Data extract.
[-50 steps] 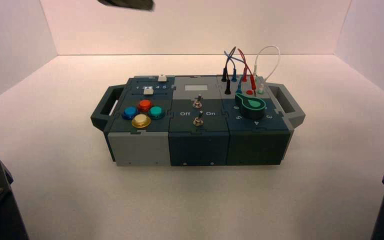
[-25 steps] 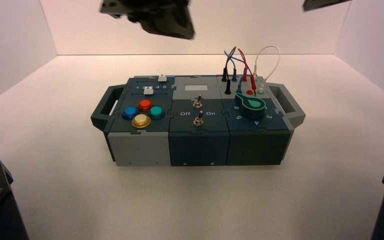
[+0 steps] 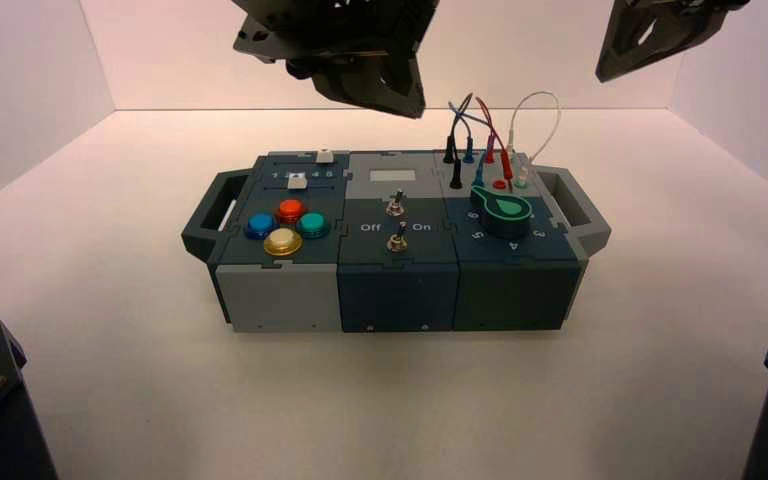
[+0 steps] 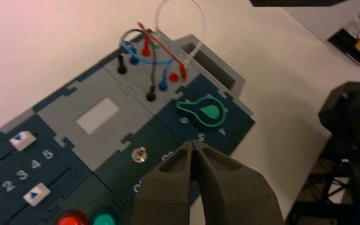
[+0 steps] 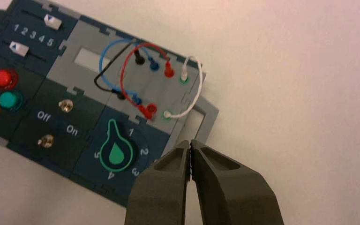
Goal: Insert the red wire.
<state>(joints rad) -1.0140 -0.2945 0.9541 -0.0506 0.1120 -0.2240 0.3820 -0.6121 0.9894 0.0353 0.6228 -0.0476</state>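
Red wire [image 5: 132,79] untouched; both tools, left [image 4: 194,146] and right [image 5: 190,144], closed, high above box [image 3: 390,250].

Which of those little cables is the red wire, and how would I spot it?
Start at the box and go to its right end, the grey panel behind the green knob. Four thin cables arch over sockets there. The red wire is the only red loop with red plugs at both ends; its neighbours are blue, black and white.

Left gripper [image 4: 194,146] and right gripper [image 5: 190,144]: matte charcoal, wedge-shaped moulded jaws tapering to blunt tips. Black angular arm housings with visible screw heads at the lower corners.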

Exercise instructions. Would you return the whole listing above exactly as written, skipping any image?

Solution for this task.
[-50 steps] 
[-25 steps] 
[+0 steps] 
[+0 steps] 
[+0 steps] 
Goal: Insert the red wire.
<state>(joints rad) -1.0140 -0.2945 0.9541 -0.0506 0.1120 -0.2240 0.3820 -0.6121 0.9894 0.0353 0.6228 -0.0476</state>
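Red wire [image 5: 132,79] untouched; both tools, left [image 4: 194,146] and right [image 5: 190,144], closed, high above box [image 3: 390,250].

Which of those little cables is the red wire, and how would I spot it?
Start at the box and go to its right end, the grey panel behind the green knob. Four thin cables arch over sockets there. The red wire is the only red loop with red plugs at both ends; its neighbours are blue, black and white.

Left gripper [image 4: 194,146] and right gripper [image 5: 190,144]: matte charcoal, wedge-shaped moulded jaws tapering to blunt tips. Black angular arm housings with visible screw heads at the lower corners.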

Nothing further remains for this exercise.